Level 1: 30 XP. Level 2: 500 XP. Level 3: 3500 XP. Level 4: 5000 XP. Etc.

So, you could get to high levels just by running a mile at a time, but getting there would take forever. Doing bigger things yields bigger numbers, and thus faster level-ups.

Here's a wrinkle: in games, a higher level means better stats. A level 2 character is stronger than a level 1, and that means an easier time killing beasties. Aside from the fact that you would actually improve, how would this work in real life? I say you'd have to have your friends involved, and the bragging rights would do it. Either that or have specific level tasks, e.g. you can't get to level 4 until you run the Turkey Trot, no matter how many XP you've got.
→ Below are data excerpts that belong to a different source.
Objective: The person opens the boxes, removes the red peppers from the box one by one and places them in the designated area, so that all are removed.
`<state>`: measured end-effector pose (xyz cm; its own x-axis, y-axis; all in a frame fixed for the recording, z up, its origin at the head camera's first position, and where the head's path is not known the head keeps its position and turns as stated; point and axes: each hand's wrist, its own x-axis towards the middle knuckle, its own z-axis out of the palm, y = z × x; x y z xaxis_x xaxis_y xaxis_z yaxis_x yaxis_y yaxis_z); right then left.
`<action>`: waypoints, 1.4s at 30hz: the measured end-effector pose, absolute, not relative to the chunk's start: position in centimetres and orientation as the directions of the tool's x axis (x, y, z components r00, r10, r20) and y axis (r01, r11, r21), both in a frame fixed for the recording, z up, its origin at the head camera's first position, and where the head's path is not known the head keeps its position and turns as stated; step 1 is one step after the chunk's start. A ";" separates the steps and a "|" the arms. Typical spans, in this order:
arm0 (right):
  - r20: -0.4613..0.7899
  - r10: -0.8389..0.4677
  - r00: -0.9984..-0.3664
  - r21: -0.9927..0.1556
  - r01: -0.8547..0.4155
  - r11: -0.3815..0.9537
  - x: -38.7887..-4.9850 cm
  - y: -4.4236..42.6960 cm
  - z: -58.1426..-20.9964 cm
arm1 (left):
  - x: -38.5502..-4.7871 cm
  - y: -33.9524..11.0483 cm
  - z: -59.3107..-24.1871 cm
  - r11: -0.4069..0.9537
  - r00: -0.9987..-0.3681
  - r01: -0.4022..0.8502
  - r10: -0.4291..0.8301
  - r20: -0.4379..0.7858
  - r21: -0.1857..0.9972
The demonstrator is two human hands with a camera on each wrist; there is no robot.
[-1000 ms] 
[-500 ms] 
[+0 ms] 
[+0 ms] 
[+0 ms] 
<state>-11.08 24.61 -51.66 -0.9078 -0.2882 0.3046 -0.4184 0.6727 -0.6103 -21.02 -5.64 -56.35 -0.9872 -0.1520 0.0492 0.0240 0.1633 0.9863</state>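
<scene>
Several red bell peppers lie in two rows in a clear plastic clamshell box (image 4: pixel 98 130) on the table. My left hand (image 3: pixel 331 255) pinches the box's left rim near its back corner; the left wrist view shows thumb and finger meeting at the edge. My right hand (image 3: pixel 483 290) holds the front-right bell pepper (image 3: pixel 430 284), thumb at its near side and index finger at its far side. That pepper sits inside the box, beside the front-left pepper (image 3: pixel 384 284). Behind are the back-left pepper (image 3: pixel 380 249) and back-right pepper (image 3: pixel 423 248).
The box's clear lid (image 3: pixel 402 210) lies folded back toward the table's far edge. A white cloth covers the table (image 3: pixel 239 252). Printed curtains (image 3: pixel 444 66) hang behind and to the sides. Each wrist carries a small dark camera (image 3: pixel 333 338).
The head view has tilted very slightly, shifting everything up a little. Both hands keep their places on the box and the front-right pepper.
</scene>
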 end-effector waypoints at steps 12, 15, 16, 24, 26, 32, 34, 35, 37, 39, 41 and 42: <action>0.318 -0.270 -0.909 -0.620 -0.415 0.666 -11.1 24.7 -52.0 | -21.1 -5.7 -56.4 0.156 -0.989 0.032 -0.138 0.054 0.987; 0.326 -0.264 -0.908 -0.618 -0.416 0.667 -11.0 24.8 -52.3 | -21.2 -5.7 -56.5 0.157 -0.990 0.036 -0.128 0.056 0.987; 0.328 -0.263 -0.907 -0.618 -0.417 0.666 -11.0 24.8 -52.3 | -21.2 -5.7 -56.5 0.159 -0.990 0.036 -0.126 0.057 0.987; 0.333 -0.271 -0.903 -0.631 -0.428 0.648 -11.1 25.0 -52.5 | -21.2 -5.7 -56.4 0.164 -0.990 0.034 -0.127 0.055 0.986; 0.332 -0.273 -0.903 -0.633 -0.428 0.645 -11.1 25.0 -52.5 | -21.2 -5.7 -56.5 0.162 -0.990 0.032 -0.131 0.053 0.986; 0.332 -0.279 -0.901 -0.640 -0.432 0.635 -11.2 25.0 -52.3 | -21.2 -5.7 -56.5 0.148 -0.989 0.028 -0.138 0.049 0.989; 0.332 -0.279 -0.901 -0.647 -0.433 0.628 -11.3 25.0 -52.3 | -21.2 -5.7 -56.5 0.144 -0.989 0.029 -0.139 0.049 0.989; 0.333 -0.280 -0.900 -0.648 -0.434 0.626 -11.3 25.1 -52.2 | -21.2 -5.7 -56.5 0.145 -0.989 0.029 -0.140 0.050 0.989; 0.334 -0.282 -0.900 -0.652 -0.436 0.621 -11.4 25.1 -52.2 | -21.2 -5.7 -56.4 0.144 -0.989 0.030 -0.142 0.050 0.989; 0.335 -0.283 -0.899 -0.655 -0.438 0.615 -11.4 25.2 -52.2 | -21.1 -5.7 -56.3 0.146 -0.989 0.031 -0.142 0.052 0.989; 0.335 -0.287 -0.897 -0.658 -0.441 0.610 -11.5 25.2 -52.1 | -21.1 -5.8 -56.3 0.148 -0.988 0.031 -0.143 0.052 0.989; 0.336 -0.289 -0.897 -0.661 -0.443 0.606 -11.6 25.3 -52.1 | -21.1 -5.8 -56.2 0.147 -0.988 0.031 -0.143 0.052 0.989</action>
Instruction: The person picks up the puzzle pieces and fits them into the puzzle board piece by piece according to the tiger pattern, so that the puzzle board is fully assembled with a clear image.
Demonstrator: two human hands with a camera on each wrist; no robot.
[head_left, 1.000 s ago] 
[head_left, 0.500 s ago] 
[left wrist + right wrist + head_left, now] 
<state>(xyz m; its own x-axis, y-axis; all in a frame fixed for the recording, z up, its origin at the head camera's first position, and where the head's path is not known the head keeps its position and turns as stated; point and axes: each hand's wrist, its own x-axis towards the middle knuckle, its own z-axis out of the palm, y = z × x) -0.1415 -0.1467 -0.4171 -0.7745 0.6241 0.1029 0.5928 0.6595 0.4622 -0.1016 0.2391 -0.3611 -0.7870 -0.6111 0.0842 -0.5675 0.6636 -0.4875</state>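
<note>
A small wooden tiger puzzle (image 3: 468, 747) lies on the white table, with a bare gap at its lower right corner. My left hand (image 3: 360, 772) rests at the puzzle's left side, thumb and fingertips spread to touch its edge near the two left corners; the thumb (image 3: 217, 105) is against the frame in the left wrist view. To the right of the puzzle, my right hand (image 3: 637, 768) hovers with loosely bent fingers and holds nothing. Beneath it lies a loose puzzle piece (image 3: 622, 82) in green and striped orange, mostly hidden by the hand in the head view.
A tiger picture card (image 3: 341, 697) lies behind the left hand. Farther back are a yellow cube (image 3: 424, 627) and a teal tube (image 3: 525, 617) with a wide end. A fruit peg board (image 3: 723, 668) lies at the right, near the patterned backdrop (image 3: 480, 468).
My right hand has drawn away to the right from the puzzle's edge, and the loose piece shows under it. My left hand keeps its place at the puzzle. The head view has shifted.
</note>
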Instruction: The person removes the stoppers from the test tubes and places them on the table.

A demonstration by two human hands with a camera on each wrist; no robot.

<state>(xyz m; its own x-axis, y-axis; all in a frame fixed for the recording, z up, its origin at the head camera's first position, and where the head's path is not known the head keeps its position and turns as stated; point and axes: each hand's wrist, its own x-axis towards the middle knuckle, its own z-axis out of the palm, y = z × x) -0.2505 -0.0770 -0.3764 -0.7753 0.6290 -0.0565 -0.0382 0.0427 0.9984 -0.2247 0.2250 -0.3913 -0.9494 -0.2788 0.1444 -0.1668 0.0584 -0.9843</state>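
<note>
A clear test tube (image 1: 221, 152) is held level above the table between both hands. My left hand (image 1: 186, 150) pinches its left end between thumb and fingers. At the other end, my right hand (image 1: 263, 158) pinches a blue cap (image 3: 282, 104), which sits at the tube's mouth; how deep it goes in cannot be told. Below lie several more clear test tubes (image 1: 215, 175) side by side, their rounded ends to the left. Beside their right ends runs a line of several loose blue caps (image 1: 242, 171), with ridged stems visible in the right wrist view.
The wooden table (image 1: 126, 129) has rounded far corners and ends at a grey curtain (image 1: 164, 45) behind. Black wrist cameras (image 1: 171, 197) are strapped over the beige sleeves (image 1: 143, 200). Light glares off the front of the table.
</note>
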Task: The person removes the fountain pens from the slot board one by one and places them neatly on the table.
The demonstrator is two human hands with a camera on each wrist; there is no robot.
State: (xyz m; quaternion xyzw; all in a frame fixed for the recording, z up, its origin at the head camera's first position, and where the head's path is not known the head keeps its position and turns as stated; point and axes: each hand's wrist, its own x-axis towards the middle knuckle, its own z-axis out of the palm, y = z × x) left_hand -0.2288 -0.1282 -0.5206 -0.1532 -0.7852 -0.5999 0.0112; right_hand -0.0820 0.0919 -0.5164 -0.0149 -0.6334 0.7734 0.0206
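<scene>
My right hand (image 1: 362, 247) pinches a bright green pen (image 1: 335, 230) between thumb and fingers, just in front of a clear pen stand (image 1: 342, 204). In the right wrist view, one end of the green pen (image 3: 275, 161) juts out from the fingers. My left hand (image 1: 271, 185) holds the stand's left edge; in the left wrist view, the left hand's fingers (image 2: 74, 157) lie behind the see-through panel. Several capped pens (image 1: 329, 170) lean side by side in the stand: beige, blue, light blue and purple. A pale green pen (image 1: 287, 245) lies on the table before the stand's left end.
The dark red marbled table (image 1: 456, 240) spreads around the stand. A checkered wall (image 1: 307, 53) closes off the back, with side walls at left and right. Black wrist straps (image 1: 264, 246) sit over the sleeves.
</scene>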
This could work for all kinds of things.

  • Career -- go to a seminar, 10XP. Get the corner office, 5000XP.
  • Arts -- participate in Nanowrimo, 150XP. Get published in a magazine, 500XP.
  • Education -- go to a class, 1XP. Get a PhD, 10,000XP.
  • Fandom -- read the Lord of the Rings again, 5XP. Go to Marquette and lie about doing a research project to get the Special Collections guy to bring out the secret not-for-display Tolkien stuff, 10,000XP.
  • Connoisseur -- try a new beer, 5XP. Go to a wine tour in another state, 1,000XP.
  • Family affairs -- email your mother, 2XP. Don't yell at Shannon on Xmas, 50,000XP.
Unfortunately, it could also work for negative things. Smoke a pack, 100XP. Perhaps this could be factored in. You want to stop doing something? Take the XP away from something you're working towards. So, say the F-word, take 5XP from your Runner class count. That's 5 miles you just lost. F indeed.

If you're willing to spend hours of your life pretending to be a druid and running around killing lizards until you can get that robe you want, why not take that rewards system and move it to real life? I'll DM.


  1. I've just sat down at my computer. I want to make a will power check to see if I am capable of not playing WoW and actually do some work. What should I roll? Is that 2d6?

  2. It would be either a d20 or a d100, depending on system. And modified by your Will score.

    'Course you most likely will play the WoW anyway. Because the Crusade, she BURNS baby.